Great to hear you're feeling better. Yay!

Never heard of 'Allo Allo,' but I did in fact find it on YouTube. With your sense of humour and my love for British humour, I'm sure it will be a riot. I'll be watching Season 1, Episode 1 tonight.


----------



## baldilocks (Mar 7, 2010)

mrypg9 said:


> Love you all xxxx
> 
> I feel better..I've just watched three episodes of 'Allo 'Allo'...the best medicine.
> One of the things I'd rescue if the house caught fire, that boxed set...
> ...


Also on Youtube is the video of our Viernes Santo procession Filmed by SWMBO edited by yours truly.


----------



## gus-lopez (Jan 4, 2010)

I had it early February, rough for a fortnight & didn't stop waking up coughing during the night for a month. Stopped me smoking though.
They were struggling to cope in Andalucia back then & people were dying.
I caught it from neighbours & passed it on to the whole family. 
Wife went to bed & never got up for 3 days !


----------



## Lynn R (Feb 21, 2014)

mrypg9 said:


> Love you all xxxx
> 
> I feel better..I've just watched three episodes of 'Allo 'Allo'...the best medicine.
> One of the things I'd rescue if the house caught fire, that boxed set...
> ...


Glad to hear you're starting to feel better. Do you think you'll reconsider having the 'flu jab next year - I know it's strongly recommended for people in higher risk groups, and though I've no wish to alarm you I'm sure having heart problems puts you squarely in there. 

I hope the massive crowds and packed bars and restaurants we've seen here for Semana Santa this year don't prove to have been a fertile breeding ground for the virus. I don't remember ever seeing Velez as busy as it was last night, we had to find a bar a little way from the centre of town to get a drink as we couldn't get near any of our first choices.


----------



## mrypg9 (Apr 26, 2008)

Lynn R said:


> Glad to hear you're starting to feel better. Do you think you'll reconsider having the 'flu jab next year - I know it's strongly recommended for people in higher risk groups, and though I've no wish to alarm you I'm sure having heart problems puts you squarely in there.
> 
> I hope the massive crowds and packed bars and restaurants we've seen here for Semana Santa this year don't prove to have been a fertile breeding ground for the virus. I don't remember ever seeing Velez as busy as it was last night, we had to find a bar a little way from the centre of town to get a drink as we couldn't get near any of our first choices.

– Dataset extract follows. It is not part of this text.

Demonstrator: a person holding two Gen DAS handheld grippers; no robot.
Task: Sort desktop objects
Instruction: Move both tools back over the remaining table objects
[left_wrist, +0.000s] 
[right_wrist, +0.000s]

Yes, I think I will have the flu jab. You're right, I'm in a high risk group, it would be daft not to take every precaution.

My main problem is that I'm not very good at this getting 'old' business.


----------



## Goldeneye (Nov 12, 2011)

Aron said:


> I only get man flu!


Get well soon.... 

As for Aron...


----------



## AllHeart (Nov 22, 2013)

Mary, I watched Allo Allo, Season 1, Episode 1, and I'm hooked already! OMG! Thank you for brightening up my life. 



baldilocks said:


> Also on Youtube is the video of our Viernes Santo procession Filmed by SWMBO edited by yours truly.
> 
> Castillo de Locubín Viernes Santo 2014 - YouTube


You guys did a fabulous job on this. I wish I was there. I'm a Catholic, and one of the reasons Spain is calling me is because of these spectacular outdoor Catholic ceremonies. Another is their cathedrals. My heart races every time I think that soon I will be standing in the Malaga Cathedral. So thank you for that little dip into Spain from abroad. 



Goldeneye said:


> Get well soon....
> 
> As for Aron...
> 
> Man Stroke Woman - Man Cold - YouTube


I almost died laughing, having been privy to similar scenes many times in my life! He was hilarious in 'Shaun of the Dead.' Thanks for the belly laugh.


----------



## brocher (Mar 21, 2011)

Hope you're feeling better soon, Mary, though you can't be too poorly judging by the standard of posts you've been making!!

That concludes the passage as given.